## Activity:
The entries that follow should be reproduced exactly, with no images carried over.

Records from a collection:

==============================

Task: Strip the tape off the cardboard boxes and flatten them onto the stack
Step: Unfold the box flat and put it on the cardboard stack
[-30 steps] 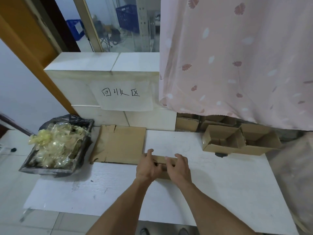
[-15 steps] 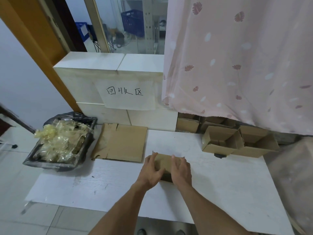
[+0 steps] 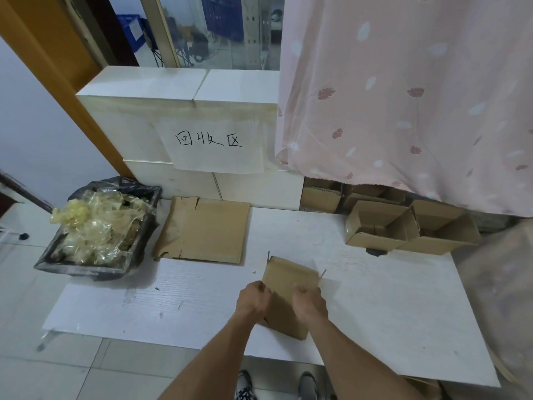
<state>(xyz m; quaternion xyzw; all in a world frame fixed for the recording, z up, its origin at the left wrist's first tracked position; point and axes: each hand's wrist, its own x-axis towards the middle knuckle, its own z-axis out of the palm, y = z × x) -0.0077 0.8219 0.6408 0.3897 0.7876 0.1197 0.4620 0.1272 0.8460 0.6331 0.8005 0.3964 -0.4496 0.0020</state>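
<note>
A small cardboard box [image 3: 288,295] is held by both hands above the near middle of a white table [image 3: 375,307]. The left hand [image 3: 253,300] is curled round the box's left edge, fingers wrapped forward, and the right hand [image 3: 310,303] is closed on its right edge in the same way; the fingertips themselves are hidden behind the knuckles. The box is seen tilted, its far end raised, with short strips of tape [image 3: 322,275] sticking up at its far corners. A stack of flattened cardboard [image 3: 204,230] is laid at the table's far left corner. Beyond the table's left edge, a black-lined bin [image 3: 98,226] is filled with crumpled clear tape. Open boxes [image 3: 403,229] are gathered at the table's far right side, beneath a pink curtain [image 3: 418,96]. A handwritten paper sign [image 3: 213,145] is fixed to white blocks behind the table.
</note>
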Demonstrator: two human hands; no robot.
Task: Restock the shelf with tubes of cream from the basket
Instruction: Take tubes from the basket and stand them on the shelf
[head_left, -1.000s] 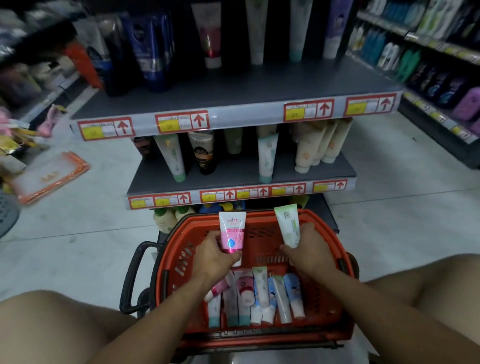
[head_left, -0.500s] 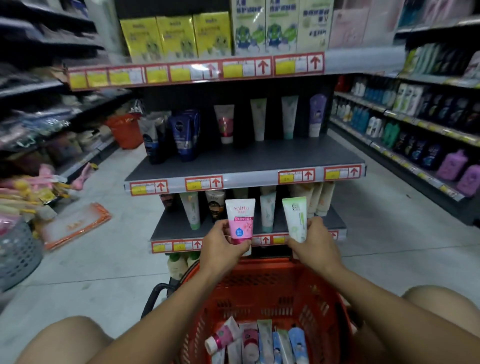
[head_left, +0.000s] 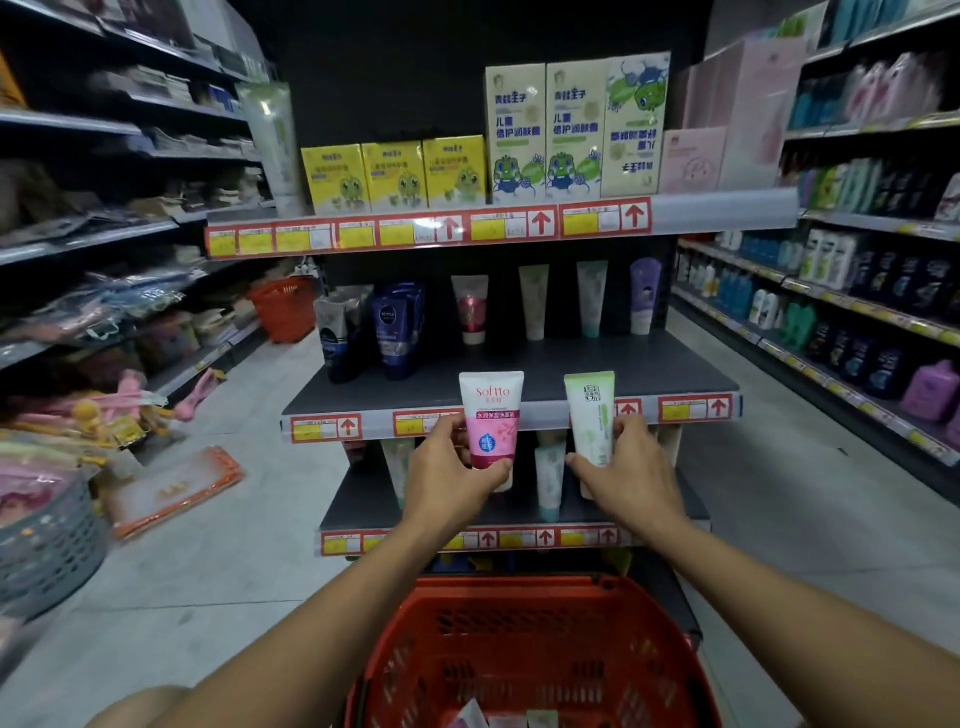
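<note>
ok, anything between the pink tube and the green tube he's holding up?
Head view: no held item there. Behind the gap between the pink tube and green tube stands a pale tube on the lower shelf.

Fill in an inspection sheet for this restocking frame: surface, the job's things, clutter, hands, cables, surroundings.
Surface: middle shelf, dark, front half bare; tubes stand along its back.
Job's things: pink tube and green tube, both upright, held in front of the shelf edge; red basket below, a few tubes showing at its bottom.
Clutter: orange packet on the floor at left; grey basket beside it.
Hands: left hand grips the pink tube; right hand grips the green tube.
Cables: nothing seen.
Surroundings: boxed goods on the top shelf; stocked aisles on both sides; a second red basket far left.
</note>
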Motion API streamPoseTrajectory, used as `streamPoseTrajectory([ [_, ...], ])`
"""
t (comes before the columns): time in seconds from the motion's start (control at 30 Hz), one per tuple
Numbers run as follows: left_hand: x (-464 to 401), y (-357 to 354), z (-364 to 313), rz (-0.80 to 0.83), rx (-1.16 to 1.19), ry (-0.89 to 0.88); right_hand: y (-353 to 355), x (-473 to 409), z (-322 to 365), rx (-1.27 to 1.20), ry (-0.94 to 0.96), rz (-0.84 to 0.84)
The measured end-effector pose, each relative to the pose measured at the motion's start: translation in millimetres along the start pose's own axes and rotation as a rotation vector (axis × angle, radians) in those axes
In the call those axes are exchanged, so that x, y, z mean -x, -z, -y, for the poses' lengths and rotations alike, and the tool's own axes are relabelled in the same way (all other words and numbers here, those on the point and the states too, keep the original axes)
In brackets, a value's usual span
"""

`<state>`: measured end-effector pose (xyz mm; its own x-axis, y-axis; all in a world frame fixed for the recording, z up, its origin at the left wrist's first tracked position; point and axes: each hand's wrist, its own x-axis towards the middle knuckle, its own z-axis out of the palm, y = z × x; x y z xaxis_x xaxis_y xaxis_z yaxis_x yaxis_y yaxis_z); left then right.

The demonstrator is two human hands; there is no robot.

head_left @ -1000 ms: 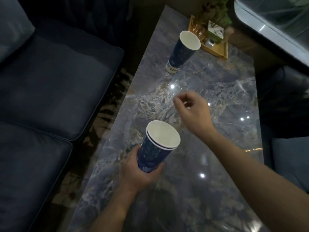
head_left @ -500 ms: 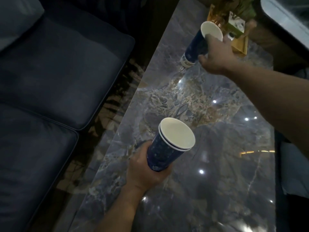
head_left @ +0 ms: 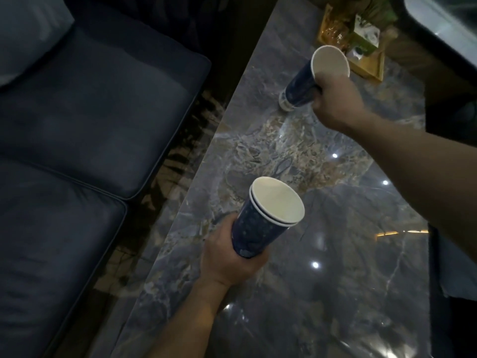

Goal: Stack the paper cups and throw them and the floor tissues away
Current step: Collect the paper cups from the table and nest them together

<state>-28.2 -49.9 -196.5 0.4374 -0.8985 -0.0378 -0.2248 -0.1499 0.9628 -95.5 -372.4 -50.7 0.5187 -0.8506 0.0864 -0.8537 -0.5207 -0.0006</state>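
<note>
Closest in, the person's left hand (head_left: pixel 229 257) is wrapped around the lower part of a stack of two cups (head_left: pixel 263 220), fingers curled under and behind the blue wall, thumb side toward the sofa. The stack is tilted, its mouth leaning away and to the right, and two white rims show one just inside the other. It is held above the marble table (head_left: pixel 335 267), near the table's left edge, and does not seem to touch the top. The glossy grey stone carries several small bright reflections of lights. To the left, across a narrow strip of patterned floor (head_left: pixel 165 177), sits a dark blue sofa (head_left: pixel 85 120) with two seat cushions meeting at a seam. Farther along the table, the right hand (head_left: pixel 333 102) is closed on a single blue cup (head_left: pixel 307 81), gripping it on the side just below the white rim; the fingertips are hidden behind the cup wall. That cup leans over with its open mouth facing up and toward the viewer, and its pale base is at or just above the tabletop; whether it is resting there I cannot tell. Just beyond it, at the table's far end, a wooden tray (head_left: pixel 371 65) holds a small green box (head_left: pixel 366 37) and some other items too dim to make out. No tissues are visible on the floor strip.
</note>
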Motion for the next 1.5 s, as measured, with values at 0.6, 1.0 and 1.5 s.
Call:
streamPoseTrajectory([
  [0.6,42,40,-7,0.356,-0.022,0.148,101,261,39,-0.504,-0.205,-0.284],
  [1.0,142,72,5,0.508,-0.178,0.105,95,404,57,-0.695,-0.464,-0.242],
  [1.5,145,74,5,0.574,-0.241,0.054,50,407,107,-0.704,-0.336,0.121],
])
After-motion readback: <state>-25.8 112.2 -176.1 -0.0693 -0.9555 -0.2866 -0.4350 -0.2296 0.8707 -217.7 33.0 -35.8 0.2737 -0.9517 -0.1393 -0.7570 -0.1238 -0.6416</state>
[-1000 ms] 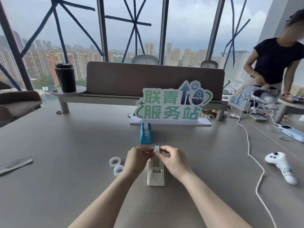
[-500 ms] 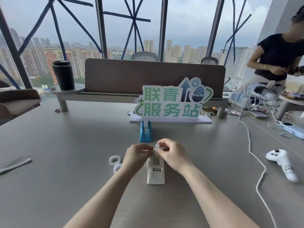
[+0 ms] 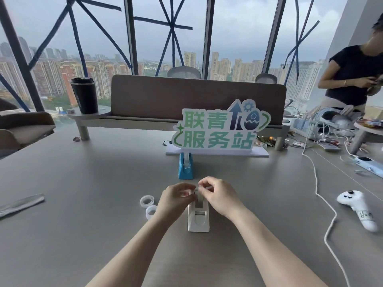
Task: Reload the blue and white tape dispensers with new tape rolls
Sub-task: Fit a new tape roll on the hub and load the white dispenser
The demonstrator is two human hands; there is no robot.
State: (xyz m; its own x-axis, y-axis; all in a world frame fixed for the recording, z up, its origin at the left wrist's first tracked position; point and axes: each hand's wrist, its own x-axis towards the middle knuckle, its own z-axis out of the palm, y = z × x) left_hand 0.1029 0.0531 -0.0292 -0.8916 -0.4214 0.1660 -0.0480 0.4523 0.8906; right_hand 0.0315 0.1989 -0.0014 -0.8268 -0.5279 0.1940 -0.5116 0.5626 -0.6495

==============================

## Answer space:
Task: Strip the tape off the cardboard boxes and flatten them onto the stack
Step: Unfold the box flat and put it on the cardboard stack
[-30 steps] 
[-15 steps] 
[+0 steps] 
<state>(xyz m; quaternion xyzw; all in a world frame fixed for the recording, z up, its origin at the left wrist's first tracked position; point and axes: each hand's wrist, its own x-axis towards the middle knuckle, its own z-axis out of the palm, y = z × x) -0.0077 0.8219 0.6408 0.3897 0.7876 0.1197 0.4620 0.1272 0.8460 0.6331 0.8005 0.3964 -0.4496 0.0020</state>
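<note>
A small cardboard box [image 3: 288,295] is held by both hands above the near middle of a white table [image 3: 375,307]. The left hand [image 3: 253,300] is curled round the box's left edge, fingers wrapped forward, and the right hand [image 3: 310,303] is closed on its right edge in the same way; the fingertips themselves are hidden behind the knuckles. The box is seen tilted, its far end raised, with short strips of tape [image 3: 322,275] sticking up at its far corners. A stack of flattened cardboard [image 3: 204,230] is laid at the table's far left corner. Beyond the table's left edge, a black-lined bin [image 3: 98,226] is filled with crumpled clear tape. Open boxes [image 3: 403,229] are gathered at the table's far right side, beneath a pink curtain [image 3: 418,96]. A handwritten paper sign [image 3: 213,145] is fixed to white blocks behind the table.
</note>
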Demonstrator: two human hands; no robot.
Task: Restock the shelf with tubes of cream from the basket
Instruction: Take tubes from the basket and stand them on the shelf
[head_left, -1.000s] 
[head_left, -0.500s] 
[head_left, +0.000s] 
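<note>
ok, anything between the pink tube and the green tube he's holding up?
Head view: no held item there. Behind the gap between the pink tube and green tube stands a pale tube on the lower shelf.

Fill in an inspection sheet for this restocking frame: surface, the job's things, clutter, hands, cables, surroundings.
Surface: middle shelf, dark, front half bare; tubes stand along its back.
Job's things: pink tube and green tube, both upright, held in front of the shelf edge; red basket below, a few tubes showing at its bottom.
Clutter: orange packet on the floor at left; grey basket beside it.
Hands: left hand grips the pink tube; right hand grips the green tube.
Cables: nothing seen.
Surroundings: boxed goods on the top shelf; stocked aisles on both sides; a second red basket far left.
</note>
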Motion API streamPoseTrajectory, used as `streamPoseTrajectory([ [_, ...], ])`
"""
t (comes before the columns): time in seconds from the motion's start (control at 30 Hz), one per tuple
Numbers run as follows: left_hand: x (-464 to 401), y (-357 to 354), z (-364 to 313), rz (-0.80 to 0.83), rx (-1.16 to 1.19), ry (-0.89 to 0.88); right_hand: y (-353 to 355), x (-473 to 409), z (-322 to 365), rx (-1.27 to 1.20), ry (-0.94 to 0.96), rz (-0.84 to 0.84)
The measured end-effector pose, each relative to the pose measured at the motion's start: translation in millimetres along the start pose's own axes and rotation as a rotation vector (axis × angle, radians) in those axes
In the call those axes are exchanged, so that x, y, z mean -x, -z, -y, for the poses' lengths and rotations alike, and the tool's own axes are relabelled in the same way (all other words and numbers here, those on the point and the states too, keep the original axes)
In brackets, a value's usual span
"""

`<state>`: measured end-effector pose (xyz mm; its own x-axis, y-axis; all in a world frame fixed for the recording, z up, its origin at the left wrist's first tracked position; point and axes: each hand's wrist, its own x-axis towards the middle knuckle, its own z-axis out of the palm, y = z × x; x y z xaxis_x xaxis_y xaxis_z yaxis_x yaxis_y yaxis_z); left then right.

The demonstrator is two human hands; there is no robot.

head_left @ -1000 ms: 
head_left @ -500 ms: 
head_left @ +0 ms: 

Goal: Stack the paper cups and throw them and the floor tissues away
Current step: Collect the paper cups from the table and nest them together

<state>-28.2 -49.9 -196.5 0.4374 -0.8985 -0.0378 -0.2248 -0.1499 0.9628 -95.5 -372.4 -50.7 0.5187 -0.8506 0.0864 -0.8537 -0.5207 -0.0006</state>
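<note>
Closest in, the person's left hand (head_left: pixel 229 257) is wrapped around the lower part of a stack of two cups (head_left: pixel 263 220), fingers curled under and behind the blue wall, thumb side toward the sofa. The stack is tilted, its mouth leaning away and to the right, and two white rims show one just inside the other. It is held above the marble table (head_left: pixel 335 267), near the table's left edge, and does not seem to touch the top. The glossy grey stone carries several small bright reflections of lights. To the left, across a narrow strip of patterned floor (head_left: pixel 165 177), sits a dark blue sofa (head_left: pixel 85 120) with two seat cushions meeting at a seam. Farther along the table, the right hand (head_left: pixel 333 102) is closed on a single blue cup (head_left: pixel 307 81), gripping it on the side just below the white rim; the fingertips are hidden behind the cup wall. That cup leans over with its open mouth facing up and toward the viewer, and its pale base is at or just above the tabletop; whether it is resting there I cannot tell. Just beyond it, at the table's far end, a wooden tray (head_left: pixel 371 65) holds a small green box (head_left: pixel 366 37) and some other items too dim to make out. No tissues are visible on the floor strip.
</note>
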Motion for the next 1.5 s, as measured, with values at 0.6, 1.0 and 1.5 s.
Call:
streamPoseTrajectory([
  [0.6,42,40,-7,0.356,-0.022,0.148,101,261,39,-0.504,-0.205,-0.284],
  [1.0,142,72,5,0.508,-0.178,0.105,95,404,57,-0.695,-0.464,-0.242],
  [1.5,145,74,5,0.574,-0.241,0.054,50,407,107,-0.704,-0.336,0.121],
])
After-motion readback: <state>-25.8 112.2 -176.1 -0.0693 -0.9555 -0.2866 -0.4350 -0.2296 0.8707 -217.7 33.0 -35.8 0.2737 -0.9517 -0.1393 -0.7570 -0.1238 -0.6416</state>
[-1000 ms] 
[-500 ms] 
[+0 ms] 
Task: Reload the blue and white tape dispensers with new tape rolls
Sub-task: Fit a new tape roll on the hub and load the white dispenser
The demonstrator is two human hands; there is no robot.
State: (xyz m; its own x-axis, y-axis; all in a world frame fixed for the recording, z up, its origin at the left wrist's first tracked position; point and axes: each hand's wrist, its own x-axis towards the middle knuckle, its own z-axis out of the palm, y = z × x) left_hand 0.1029 0.0531 -0.0292 -0.8916 -0.4214 0.1660 -0.0480 0.4523 0.8906; right_hand 0.0315 0.1989 -0.0014 -0.8268 -0.5279 0.1940 -0.5116 0.5626 -0.6495

Nothing else is required to complete the exercise.